As described above, when preparing an organic-inorganic composite in which the solvent is propylene glycol monomethyl ether, propylene glycol monomethyl ether acetate or a mixture thereof, the organic-inorganic composite is preferably prepared by using a silica sol having a dispersion medium of methyl ethyl ketone. After preparing the body and adding the component (b), it is more preferable to replace the solvent with propylene glycol monomethyl ether, propylene glycol monomethyl ether acetate or a mixture thereof. Until the organic-inorganic composite was formed, the ultraviolet-curable resin composition thus obtained did not cause aggregation of silica sol because the solvent was methyl ethyl ketone, and the organic-inorganic composite was formed. Since post-solvent replacement is performed, the secondary aggregation of the silica sol is small, and when coated with a spin coater, a good coating film without generation of streaks is obtained.

When the ultraviolet curable resin composition of the present invention is applied by a spin coater, the viscosity at 25 ° C. is preferably 100 mPa · s or less. The solid content of the ultraviolet curable resin composition is preferably higher within the above viscosity range, and the solid content is 30 to 60% by weight.

(E) Photopolymerization initiator: Examples of the photopolymerization initiator include benzoin methyl ether, benzoin ethyl ether, benzoin isopropyl ether, benzoin butyl ether, diethoxyacetophenone, benzyldimethyl ketal, and 2-hydroxy-2-methylpropio. Phenone, 1-hydroxycyclohexylphenyl ketone, benzophenone, 2,4,6-trimethylbenzoindiphenylphosphine oxide, 2-methyl- [4
-(Methylthio) phenyl] -2-morpholino-1-
Propanone, 2-benzyl-2-dimethylamino-1-
(4-morpholinophenyl) -butan-1-one, Michler's ketone, isoamyl N, N-dimethylaminobenzoate, 2-chlorothioxanthone, 2,4-diethylthioxanthone, and the like. More than one kind can be used in combination as appropriate, and it is used at 5% by weight or less, preferably 1 to 3% by weight in the composition for forming a film.

The ultraviolet-curable resin composition of the present invention contains an ultraviolet absorber (for example,
Benzotriazole-based, benzophenone-based, salicylic acid-based, cyanoacrylate-based UV absorbers, UV stabilizers (eg, hindered amine-based UV stabilizers), antioxidants (eg, phenolic, sulfur-based, phosphorus-based antioxidants), Various additives such as an anti-blocking agent and a leveling agent may be incorporated in the composition for forming a film in an amount of 0.01 to 2% by weight, respectively.

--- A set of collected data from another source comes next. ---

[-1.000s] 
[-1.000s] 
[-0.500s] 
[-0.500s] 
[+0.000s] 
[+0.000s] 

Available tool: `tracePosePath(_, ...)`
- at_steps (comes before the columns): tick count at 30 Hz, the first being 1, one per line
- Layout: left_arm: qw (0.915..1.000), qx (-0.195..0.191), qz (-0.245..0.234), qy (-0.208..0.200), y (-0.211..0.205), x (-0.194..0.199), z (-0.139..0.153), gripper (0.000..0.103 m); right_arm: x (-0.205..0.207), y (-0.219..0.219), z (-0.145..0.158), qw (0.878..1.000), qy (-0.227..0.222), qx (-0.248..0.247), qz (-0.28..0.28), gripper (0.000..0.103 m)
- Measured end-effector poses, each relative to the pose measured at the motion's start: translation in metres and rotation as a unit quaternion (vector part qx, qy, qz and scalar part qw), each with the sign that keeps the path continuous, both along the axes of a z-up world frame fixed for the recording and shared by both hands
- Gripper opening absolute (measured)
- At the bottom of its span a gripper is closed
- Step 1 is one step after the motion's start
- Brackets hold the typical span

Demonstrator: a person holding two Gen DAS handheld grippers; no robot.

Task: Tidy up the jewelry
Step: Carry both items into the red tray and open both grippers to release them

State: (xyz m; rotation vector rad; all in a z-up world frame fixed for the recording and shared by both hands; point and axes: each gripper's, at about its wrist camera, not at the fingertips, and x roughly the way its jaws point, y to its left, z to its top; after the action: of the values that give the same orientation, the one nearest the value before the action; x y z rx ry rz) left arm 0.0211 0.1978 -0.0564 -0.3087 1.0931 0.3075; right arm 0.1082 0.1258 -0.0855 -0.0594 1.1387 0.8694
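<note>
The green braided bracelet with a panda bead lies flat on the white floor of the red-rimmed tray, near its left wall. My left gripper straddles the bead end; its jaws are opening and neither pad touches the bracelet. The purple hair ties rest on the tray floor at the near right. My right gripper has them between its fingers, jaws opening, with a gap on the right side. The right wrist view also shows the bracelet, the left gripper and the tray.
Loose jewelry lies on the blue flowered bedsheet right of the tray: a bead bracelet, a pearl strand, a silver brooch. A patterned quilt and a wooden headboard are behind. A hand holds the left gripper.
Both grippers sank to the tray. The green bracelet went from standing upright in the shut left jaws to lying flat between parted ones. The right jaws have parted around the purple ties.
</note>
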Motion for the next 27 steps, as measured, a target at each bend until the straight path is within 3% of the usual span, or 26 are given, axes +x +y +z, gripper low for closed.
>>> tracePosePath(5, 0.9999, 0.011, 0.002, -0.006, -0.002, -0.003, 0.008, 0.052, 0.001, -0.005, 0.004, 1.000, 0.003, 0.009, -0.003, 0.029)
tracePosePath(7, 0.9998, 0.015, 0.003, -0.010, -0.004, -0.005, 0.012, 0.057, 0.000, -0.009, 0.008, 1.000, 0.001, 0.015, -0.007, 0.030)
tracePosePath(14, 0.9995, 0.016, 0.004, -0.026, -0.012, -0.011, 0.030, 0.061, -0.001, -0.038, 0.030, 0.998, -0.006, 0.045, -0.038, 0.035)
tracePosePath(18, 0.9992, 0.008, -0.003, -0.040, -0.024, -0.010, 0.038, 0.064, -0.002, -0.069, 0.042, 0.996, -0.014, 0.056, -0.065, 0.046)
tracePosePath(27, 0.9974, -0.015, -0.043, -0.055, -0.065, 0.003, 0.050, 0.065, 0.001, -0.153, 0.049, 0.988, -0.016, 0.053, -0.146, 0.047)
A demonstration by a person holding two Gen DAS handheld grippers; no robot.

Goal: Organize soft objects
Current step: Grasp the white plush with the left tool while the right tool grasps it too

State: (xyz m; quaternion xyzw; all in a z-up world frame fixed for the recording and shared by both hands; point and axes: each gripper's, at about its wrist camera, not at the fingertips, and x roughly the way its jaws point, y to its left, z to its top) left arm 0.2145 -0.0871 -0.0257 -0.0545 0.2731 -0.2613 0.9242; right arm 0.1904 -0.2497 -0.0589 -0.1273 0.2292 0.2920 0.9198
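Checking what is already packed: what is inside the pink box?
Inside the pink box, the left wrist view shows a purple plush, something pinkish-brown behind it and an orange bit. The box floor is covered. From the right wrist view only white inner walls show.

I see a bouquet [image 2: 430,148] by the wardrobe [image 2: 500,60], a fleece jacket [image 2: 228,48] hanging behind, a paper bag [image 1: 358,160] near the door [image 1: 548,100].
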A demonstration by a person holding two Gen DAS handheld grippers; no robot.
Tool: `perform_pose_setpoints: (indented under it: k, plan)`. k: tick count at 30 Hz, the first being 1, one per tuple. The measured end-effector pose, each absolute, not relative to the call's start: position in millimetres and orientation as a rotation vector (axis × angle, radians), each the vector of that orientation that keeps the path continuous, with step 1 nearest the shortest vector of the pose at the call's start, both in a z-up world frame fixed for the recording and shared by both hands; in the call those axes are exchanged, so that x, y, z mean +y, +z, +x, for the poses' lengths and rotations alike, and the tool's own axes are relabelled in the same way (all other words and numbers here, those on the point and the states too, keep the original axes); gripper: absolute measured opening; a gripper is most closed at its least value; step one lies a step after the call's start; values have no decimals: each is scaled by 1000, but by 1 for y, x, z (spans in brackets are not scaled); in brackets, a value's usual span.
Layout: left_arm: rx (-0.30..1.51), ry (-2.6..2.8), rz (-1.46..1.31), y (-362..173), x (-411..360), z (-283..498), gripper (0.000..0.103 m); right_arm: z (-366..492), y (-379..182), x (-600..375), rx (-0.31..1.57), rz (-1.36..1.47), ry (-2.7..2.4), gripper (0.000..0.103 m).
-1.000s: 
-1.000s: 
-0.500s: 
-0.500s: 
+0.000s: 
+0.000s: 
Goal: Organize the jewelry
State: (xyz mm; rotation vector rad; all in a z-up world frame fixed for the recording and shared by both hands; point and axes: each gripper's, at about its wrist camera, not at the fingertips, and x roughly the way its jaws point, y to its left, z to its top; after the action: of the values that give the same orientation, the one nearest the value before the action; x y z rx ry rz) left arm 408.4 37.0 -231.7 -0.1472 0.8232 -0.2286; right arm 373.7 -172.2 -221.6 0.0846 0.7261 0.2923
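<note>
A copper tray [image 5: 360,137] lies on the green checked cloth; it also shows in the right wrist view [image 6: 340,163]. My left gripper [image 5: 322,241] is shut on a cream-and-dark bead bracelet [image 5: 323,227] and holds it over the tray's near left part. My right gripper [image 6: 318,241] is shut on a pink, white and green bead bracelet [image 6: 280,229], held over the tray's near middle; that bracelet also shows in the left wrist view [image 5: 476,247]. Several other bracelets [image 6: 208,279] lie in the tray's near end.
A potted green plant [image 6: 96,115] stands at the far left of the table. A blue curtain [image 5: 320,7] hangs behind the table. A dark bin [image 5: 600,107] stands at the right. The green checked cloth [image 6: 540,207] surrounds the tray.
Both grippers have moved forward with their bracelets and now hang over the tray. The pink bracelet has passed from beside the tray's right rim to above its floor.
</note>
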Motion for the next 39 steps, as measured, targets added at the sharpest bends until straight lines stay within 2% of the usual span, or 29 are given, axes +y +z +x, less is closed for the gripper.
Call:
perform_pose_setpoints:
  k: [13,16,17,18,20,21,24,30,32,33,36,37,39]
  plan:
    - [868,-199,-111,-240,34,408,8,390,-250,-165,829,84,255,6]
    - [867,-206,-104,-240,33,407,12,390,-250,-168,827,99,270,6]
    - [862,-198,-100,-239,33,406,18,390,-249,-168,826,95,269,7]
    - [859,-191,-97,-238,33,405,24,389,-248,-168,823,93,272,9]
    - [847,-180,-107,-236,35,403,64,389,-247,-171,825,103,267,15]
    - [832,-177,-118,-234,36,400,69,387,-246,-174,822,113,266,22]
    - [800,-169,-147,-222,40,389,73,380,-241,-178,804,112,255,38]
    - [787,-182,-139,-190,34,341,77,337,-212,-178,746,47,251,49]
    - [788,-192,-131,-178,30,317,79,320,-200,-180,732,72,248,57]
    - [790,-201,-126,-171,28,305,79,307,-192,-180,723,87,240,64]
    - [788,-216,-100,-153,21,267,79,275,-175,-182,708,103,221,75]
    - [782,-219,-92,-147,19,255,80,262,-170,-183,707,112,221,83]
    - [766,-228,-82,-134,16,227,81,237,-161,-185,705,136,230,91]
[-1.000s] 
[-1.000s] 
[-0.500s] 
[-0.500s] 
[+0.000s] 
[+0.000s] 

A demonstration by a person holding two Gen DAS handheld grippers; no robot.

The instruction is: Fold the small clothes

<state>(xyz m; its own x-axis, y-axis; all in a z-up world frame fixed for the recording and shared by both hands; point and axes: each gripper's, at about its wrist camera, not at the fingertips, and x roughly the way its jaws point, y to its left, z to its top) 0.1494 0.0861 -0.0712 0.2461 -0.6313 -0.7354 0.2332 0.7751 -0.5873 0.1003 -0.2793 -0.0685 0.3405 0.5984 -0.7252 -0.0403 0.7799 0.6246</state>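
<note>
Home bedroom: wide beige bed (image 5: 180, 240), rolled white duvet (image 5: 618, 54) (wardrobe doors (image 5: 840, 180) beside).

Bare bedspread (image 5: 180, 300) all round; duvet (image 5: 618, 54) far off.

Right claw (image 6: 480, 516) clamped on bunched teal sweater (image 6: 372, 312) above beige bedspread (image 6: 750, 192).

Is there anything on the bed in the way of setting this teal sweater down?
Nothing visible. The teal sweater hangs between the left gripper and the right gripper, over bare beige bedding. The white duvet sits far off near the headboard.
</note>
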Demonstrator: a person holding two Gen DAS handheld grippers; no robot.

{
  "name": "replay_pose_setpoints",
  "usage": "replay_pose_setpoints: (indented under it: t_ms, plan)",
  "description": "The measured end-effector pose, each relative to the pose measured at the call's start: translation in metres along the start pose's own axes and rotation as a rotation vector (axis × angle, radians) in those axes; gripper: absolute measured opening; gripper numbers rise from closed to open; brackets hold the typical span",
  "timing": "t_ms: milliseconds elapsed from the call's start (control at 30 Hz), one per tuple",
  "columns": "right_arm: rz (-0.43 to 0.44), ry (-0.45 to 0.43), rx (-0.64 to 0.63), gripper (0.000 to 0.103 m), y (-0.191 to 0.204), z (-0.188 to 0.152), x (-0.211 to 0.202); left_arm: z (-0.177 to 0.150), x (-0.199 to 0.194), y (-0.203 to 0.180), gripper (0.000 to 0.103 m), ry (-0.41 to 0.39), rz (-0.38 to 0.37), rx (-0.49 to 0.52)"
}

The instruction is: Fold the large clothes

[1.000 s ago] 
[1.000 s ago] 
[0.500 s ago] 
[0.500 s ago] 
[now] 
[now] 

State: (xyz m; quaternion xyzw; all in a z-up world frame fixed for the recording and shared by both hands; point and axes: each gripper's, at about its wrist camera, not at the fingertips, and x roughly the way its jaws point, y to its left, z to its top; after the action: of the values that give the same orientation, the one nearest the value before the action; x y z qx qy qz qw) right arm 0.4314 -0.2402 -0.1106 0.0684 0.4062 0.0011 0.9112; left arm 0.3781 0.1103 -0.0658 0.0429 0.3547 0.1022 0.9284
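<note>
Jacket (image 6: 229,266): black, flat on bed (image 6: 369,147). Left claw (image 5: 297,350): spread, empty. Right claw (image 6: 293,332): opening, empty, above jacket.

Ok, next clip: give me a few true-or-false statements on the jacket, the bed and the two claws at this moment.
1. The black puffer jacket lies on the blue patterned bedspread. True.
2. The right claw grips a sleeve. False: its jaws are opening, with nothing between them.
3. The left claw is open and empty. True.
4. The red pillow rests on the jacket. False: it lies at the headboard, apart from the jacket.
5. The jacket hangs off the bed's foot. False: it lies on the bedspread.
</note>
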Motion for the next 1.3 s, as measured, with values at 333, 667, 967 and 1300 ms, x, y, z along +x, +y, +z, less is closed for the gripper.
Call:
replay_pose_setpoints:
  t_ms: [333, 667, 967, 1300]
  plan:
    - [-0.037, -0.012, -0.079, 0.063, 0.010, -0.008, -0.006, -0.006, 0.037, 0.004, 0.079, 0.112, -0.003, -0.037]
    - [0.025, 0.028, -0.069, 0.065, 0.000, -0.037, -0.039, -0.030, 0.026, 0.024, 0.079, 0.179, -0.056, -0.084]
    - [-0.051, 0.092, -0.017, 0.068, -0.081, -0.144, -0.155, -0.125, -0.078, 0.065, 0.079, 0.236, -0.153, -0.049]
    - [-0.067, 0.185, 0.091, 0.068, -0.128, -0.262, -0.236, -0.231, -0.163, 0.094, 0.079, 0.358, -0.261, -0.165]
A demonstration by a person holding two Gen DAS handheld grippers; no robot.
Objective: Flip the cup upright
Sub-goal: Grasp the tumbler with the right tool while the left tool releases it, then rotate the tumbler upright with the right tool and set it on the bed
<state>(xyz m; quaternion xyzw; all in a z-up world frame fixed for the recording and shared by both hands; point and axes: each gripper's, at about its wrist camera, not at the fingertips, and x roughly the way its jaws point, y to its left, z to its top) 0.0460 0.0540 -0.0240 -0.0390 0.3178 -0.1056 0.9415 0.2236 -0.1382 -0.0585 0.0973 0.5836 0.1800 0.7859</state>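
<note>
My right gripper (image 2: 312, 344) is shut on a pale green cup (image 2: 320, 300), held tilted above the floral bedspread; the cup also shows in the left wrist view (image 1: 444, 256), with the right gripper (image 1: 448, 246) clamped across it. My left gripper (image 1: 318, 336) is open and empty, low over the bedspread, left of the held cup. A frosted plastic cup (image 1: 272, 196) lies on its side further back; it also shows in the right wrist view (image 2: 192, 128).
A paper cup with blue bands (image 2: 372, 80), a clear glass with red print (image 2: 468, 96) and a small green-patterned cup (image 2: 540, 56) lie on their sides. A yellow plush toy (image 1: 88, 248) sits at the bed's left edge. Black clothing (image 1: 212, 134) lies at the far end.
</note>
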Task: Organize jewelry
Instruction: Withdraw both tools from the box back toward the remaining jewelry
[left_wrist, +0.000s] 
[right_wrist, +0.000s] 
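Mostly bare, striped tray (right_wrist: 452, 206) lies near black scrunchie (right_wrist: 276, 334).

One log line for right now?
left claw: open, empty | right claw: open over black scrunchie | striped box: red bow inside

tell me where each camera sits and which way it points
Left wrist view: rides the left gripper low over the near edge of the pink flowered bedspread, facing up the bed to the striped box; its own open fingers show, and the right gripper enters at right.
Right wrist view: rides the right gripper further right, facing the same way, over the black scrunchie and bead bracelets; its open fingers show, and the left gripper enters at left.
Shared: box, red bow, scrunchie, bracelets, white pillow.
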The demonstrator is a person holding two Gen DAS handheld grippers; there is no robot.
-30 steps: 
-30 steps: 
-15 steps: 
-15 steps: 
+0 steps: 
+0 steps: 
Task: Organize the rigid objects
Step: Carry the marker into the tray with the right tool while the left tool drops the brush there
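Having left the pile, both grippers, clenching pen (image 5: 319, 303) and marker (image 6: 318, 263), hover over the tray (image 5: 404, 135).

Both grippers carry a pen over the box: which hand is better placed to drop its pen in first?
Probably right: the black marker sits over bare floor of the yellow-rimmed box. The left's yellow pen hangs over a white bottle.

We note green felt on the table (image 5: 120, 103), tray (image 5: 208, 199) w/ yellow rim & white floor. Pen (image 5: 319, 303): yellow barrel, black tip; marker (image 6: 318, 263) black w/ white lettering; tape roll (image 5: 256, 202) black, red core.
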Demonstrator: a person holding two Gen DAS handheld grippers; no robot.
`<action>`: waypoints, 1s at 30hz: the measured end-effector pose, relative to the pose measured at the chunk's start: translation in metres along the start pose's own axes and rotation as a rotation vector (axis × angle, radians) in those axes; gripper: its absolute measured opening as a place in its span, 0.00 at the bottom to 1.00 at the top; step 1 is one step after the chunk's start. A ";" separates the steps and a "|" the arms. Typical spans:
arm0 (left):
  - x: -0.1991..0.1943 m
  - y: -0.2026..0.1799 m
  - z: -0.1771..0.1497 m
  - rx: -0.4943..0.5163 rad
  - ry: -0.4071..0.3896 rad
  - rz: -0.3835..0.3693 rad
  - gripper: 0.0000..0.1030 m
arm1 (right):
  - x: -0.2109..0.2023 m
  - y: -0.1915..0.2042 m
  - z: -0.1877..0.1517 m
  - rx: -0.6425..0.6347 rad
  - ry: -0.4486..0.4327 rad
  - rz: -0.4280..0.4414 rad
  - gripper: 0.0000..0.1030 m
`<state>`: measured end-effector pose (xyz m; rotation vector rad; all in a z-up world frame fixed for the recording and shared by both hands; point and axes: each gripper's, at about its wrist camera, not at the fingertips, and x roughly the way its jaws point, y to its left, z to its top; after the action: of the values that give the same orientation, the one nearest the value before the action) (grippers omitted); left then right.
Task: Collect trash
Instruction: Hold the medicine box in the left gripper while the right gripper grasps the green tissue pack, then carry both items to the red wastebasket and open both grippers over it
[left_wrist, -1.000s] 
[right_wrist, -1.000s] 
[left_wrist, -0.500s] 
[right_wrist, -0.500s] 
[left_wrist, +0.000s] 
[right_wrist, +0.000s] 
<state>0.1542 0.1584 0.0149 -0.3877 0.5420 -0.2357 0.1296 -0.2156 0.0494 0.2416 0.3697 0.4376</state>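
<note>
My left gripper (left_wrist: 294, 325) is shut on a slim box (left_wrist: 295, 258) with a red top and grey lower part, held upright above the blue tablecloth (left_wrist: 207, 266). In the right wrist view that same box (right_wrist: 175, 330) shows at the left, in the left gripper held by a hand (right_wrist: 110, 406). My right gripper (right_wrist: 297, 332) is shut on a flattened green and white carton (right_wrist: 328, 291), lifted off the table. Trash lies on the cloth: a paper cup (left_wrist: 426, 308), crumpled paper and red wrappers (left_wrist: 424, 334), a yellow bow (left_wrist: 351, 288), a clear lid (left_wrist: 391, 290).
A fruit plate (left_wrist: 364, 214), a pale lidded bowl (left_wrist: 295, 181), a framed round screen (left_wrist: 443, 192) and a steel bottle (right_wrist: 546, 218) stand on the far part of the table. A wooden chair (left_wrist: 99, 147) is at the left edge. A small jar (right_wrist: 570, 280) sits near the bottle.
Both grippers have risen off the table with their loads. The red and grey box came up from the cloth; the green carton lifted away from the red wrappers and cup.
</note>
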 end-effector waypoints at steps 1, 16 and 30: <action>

The ultraviolet-curable resin composition of the present invention can be applied to a base material such as polycarbonate, polymethyl methacrylate, polyethylene terephthalate, cellulose acetate, vinyl chloride resin, ABS resin, synthetic paper and paper by dipping, flow coating, or the like. The solvent is dried by a coating method using a coating method such as gravure coating, roll coating, blade coating, air knife coating, etc. 1-50 μm on the surface, preferably 1-2
Coating is performed so that a film having a thickness of 0 μm is obtained. Then
After drying the solvent, the coating composition layer applied is irradiated with ultraviolet light from a light source such as a xenon lamp, a low-pressure mercury lamp, a high-pressure mercury lamp, an ultra-high-pressure mercury lamp, a metal halide lamp, a carbon arc lamp, a tungsten lamp, etc. To form a coating.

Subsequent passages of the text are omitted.